Malignant glioma is an aggressive and deadly tumor in the central nervous system with nearly a 100 percent mortality rate, even with current therapies. One contributor to its lethality is immune suppression via nutrient deprivation: the cancer deprives nearby cells of glucose, oxygen and amino acids.

Amino acids are required to create new proteins, so lack of amino acids can trigger the integrated stress response (ISR). This mechanism stops global protein production — and by extension, immune system functionality — to avoid making misfolded proteins that can hurt a cell more than they help.

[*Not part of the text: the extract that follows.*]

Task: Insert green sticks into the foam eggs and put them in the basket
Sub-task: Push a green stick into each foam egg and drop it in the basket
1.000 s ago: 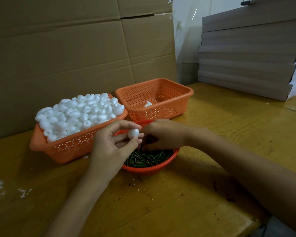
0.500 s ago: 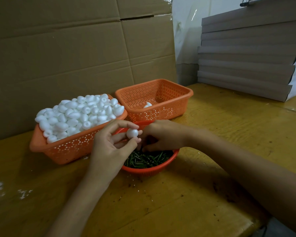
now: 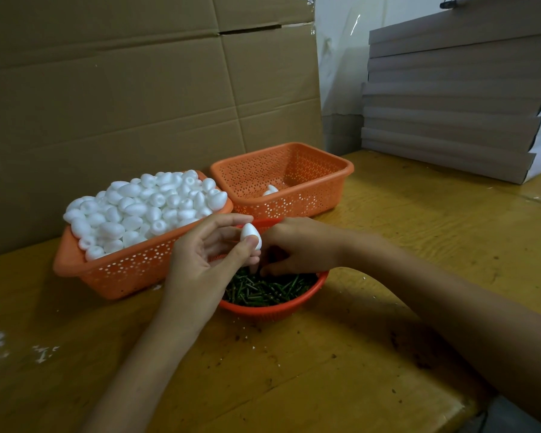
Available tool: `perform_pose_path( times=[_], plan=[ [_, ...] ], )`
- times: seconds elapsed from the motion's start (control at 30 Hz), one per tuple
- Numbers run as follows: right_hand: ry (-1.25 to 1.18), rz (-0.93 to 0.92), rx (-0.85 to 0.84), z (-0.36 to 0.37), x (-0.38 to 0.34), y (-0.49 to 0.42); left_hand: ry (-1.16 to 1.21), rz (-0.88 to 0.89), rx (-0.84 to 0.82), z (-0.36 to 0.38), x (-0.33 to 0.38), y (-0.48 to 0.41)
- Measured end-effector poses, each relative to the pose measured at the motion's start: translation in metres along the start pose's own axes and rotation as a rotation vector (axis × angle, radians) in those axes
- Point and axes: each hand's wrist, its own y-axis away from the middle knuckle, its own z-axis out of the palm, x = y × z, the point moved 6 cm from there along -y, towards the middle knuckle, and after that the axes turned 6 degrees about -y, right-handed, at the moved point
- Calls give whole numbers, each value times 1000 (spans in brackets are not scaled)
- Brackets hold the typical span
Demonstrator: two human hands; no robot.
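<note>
Red and round, the plastic bowl (image 3: 275, 310) of short green sticks (image 3: 263, 290) sat nearest. Above its rim the left hand (image 3: 200, 264) pinched a white foam egg (image 3: 252, 235). The right hand (image 3: 297, 245) curled into the sticks, though I couldn't tell if it gripped one. A stick should enter straight along the egg's axis. Behind the bowl waited the orange perforated basket (image 3: 341, 179).

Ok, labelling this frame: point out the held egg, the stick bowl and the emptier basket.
held egg (image 3: 250, 232), head view, its white upper side.
stick bowl (image 3: 272, 310), head view, front wall.
emptier basket (image 3: 294, 205), head view, front wall.
</note>
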Motion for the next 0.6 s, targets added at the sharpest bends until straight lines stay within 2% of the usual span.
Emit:
perform_pose_path(
  times=[0.6],
  plan=[
    [-1, 23, -23, 1, 1, 0, -17, 30, -4, 0, 2, 0]
  ],
)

Aida Rashidi, MD, research staff in the Lesniak laboratory and lead author of the study.

GCN2 functions as a trigger for the ISR, tripped when the body detects low amounts of amino acids. These findings caught the eyes of scientists searching for strategies to boost immune function against tumors.

“The idea was that if you block the GCN2 pathway, you would remove the immune suppression in the glioma microenvironment,” Rashidi said. Now, GCN2 inhibitors are being actively developed for clinical trials, but the specific effects of these inhibitors on certain immune cells are unknown.

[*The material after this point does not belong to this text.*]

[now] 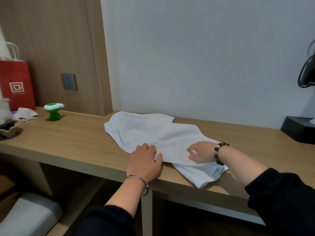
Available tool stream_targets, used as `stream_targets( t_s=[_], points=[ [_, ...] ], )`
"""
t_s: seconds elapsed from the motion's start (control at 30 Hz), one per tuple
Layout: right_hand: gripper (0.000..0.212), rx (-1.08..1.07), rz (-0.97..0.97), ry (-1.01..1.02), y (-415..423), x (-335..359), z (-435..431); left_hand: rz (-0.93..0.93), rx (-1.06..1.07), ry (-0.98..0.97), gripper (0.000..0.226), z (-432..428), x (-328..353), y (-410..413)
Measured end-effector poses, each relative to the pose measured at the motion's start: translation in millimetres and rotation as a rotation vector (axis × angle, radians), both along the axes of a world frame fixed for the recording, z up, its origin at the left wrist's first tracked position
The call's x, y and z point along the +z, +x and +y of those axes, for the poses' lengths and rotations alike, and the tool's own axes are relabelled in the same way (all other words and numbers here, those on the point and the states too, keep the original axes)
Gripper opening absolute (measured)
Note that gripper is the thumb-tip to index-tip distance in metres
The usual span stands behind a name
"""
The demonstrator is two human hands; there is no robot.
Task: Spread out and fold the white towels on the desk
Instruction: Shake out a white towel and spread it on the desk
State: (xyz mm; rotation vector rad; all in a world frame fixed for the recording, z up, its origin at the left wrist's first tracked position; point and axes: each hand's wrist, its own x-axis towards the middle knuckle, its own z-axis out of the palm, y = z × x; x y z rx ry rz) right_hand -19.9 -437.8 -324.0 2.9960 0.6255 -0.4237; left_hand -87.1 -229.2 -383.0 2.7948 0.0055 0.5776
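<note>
A white towel point(144, 130) lies loosely spread and rumpled on the wooden desk point(68, 138), its near corner with a small label hanging over the front edge. My left hand point(144, 160) rests at the towel's near left edge, thumb tucked against the cloth and fingers over the fold. My right hand point(200, 152), with a bead bracelet on the wrist, lies on top of the towel with fingers curled, pinching the fabric.
A red paper bag point(16, 84), a green and white small object point(53, 111) and a cloth pouch point(25, 114) stand at the desk's left. A black box point(298, 130) sits at the right. A wall socket point(68, 81) is behind. A grey seat point(29, 215) lies below left.
</note>
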Motion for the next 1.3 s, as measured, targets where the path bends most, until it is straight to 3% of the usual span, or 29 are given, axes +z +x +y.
stream_targets(
  t_s=[0.17, 0.3, 0.37, 0.53, 0.73, 0.93, 1.0, 1.07, 1.17, 1.3],
  points=[
    [0.053, -0.178, 0.037, -0.012, 21.0, 2.3, -23.4, -0.073, 0.055, 0.011, 0.025, -1.1, -1.7, 0.3],
    [0.062, -0.323, -0.145, -0.073, 33.4, 11.8, -28.8, -0.058, 0.039, 0.045, 0.020, 0.4, -1.3, 1.5],
    [0.066, -0.272, -0.128, -0.056, 28.0, 18.8, -17.6, -0.002, -0.013, 0.058, 0.025, 2.3, -1.3, 3.1],
    [0.043, -0.101, 0.033, -0.115, 1.7, 23.4, -0.7, 0.048, -0.123, 0.068, 0.039, 5.7, -0.7, 2.3],
    [0.059, -0.058, 0.082, -0.190, -10.6, 33.6, -16.1, -0.003, -0.109, -0.047, 0.016, 3.0, 0.4, 1.9],
    [0.077, -0.154, 0.099, -0.209, 6.0, 33.9, -28.9, -0.019, -0.039, -0.192, 0.032, 5.5, -3.0, 7.2],
    [0.080, -0.239, 0.039, -0.200, 17.6, 28.3, -37.5, -0.017, -0.047, -0.163, 0.028, 6.5, -2.4, 8.5],
    [0.080, -0.365, -0.064, -0.138, 28.2, 18.2, -41.6, 0.000, -0.079, -0.083, 0.019, 7.8, -3.6, 10.1],
    [0.074, -0.460, -0.349, -0.042, 32.9, 6.1, -33.5, 0.154, -0.117, 0.080, 0.050, 7.6, -3.8, 10.5],
    [0.061, -0.432, -0.190, 0.243, 21.7, -17.1, -18.1, 0.234, -0.101, 0.158, 0.054, 2.0, -1.1, 9.8]
  ],
)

In the current study, Rashidi and her colleagues utilized mouse models of glioma that were missing the GCN2 enzyme. In most of the body, T-cell counts were the same. However,  in the tumor microenvironment, numbers of CD8+ T-cells — a “seek and destroy” white blood cell — were much lower. Furthermore, GCN2 deficiency inhibited multiple anti-tumor functions of these cells.

These results indicate that GCN2 is required for both the survival and function of CD8+ T-cell in brain tumors, according to Jason Miska, PhD, research assistant professor of Neurological Surgery and co-author of the study. Miska said he believes the low T-cell count is due to a buildup of misfolded proteins.

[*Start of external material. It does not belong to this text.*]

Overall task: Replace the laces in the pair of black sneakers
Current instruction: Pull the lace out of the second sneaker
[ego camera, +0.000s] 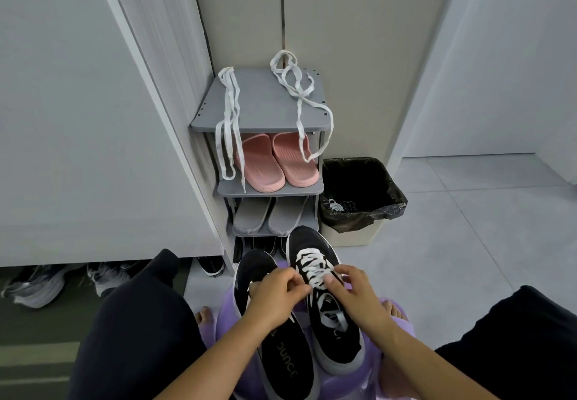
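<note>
Both black sneakers lie at 6 o'clock in the view, side by side on a glossy purple stool (226, 312) between the person's knees. Their long axes run toward 12 o'clock, toes leaning slightly to 11. The laced sneaker (331, 328), on the 3 o'clock side, has a flat white lace (313, 270) criss-crossed over its black knit upper, and its sole edge is grey. The other sneaker (281, 359) shows its dark insole with pale lettering. The left hand (274, 295) is curled, fingertips pinching the lace. The right hand (354, 293) pinches it between thumb and forefinger. At 12 o'clock stands a grey plastic shoe rack (265, 103) with two loose white laces (229, 109) draped over its top.
</note>
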`<action>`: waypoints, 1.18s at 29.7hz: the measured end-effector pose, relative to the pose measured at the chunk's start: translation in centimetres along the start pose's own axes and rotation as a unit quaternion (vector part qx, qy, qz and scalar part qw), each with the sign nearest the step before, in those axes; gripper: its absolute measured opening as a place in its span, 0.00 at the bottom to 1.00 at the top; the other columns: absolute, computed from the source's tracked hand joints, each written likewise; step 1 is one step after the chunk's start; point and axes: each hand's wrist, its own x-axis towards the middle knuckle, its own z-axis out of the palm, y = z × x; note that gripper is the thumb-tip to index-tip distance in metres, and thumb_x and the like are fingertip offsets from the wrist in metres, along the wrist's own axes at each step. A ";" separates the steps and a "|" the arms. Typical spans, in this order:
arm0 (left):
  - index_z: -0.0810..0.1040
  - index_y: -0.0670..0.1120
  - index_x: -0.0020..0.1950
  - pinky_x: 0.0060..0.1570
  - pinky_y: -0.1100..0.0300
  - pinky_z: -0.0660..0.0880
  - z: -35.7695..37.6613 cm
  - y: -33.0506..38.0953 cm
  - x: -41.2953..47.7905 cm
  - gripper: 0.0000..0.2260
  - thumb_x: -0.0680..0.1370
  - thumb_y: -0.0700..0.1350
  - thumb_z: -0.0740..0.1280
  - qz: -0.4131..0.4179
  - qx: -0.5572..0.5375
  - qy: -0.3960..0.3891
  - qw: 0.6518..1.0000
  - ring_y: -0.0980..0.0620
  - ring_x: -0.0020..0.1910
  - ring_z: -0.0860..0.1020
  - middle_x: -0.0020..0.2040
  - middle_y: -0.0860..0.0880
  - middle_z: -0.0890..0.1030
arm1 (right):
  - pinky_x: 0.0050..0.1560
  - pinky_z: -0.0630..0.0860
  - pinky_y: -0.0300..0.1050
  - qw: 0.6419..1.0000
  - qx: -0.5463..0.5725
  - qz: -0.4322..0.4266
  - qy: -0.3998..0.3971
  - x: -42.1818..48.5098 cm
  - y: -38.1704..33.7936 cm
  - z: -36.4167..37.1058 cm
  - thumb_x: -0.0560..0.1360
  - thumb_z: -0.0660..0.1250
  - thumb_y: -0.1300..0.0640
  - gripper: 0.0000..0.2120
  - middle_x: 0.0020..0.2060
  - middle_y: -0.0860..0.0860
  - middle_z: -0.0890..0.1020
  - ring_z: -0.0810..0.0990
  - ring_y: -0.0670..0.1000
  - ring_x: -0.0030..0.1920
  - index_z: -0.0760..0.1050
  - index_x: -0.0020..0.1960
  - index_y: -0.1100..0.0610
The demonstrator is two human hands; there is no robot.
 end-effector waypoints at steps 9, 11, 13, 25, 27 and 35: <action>0.69 0.58 0.33 0.56 0.57 0.71 1.2 0.3 -0.2 0.12 0.71 0.46 0.69 0.047 -0.065 0.039 0.996 0.62 0.34 0.73 0.33 0.56 0.76 | 0.68 0.65 0.49 1.000 0.003 -0.016 0.005 -0.1 0.9 1.1 0.75 0.66 0.52 0.23 0.58 0.48 0.67 0.69 0.50 0.64 0.65 0.67 0.56; 0.70 0.56 0.31 0.51 0.61 0.70 0.5 0.4 0.2 0.12 0.69 0.44 0.69 0.048 -0.080 0.045 0.995 0.62 0.31 0.72 0.30 0.56 0.75 | 0.67 0.66 0.52 1.000 0.000 -0.028 0.013 0.0 1.3 1.2 0.75 0.66 0.53 0.22 0.58 0.49 0.68 0.69 0.51 0.64 0.66 0.66 0.56; 0.72 0.54 0.31 0.41 0.67 0.69 -0.5 0.5 0.8 0.14 0.69 0.37 0.70 0.056 -0.130 0.040 0.989 0.62 0.28 0.71 0.29 0.56 0.74 | 0.67 0.66 0.53 0.999 -0.001 -0.034 0.023 0.1 1.4 1.3 0.75 0.66 0.53 0.19 0.59 0.51 0.70 0.70 0.52 0.64 0.67 0.64 0.56; 0.65 0.53 0.33 0.45 0.57 0.65 -0.7 -0.1 0.9 0.14 0.79 0.45 0.62 0.054 -0.048 -0.004 0.997 0.56 0.33 0.70 0.29 0.55 0.69 | 0.66 0.64 0.43 0.997 0.019 -0.065 0.029 0.2 1.3 1.5 0.77 0.64 0.56 0.10 0.55 0.48 0.72 0.68 0.49 0.61 0.71 0.57 0.56; 0.66 0.53 0.34 0.42 0.60 0.65 -0.9 -0.3 1.2 0.14 0.78 0.45 0.63 0.038 -0.089 0.068 0.993 0.60 0.30 0.67 0.29 0.55 0.69 | 0.66 0.64 0.46 0.997 0.017 -0.066 0.030 0.3 1.6 1.5 0.77 0.64 0.55 0.11 0.55 0.50 0.72 0.69 0.49 0.61 0.72 0.58 0.57; 0.77 0.48 0.53 0.57 0.57 0.59 0.7 0.5 0.5 0.19 0.79 0.51 0.47 0.050 0.145 0.105 0.983 0.52 0.57 0.71 0.52 0.51 0.75 | 0.59 0.62 0.36 0.996 -0.022 -0.070 0.051 -0.5 0.8 1.8 0.74 0.66 0.48 0.18 0.54 0.47 0.70 0.68 0.48 0.58 0.70 0.59 0.57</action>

“If you get rid of the stress sensor and start flooding the cell with bad peptides and other compounds, the T-cells are going to die,” he said.

Jason Miska, PhD, research assistant professor of Neurological Surgery and co-author of the study.

The scientists didn’t report on other measures of immune system function, so inhibiting GCN2 could still improve other parts of the immune system. However, they warned that a global inhibitor would likely result in these low CD8+ T-cell functionality, undercutting the utility of inhibiting the ISR in the context of immunotherapy. Instead, trimming inhibition to a small subset of cells may be the best way forward, according to Rashidi.

“You have very useless CD8s in the tumor micro environment, when you get rid of GCN2,” Rashidi said. “If this inhibition is focused on one type of cell rather than being a general blockade, that would be a better approach than just completely blocking GCN2 in all cell types.”

Miska and Lesniak are both members of the Robert H. Lurie Comprehensive Cancer Center of Northwestern University.

Financial support comes from grants CA060553 and R35CA197725 from the National Cancer Institute (NCI), and grants R01NS093903 and 1F32NS098737-01A1 from the National Institute of Neurological Disorders and Stroke (NINDS).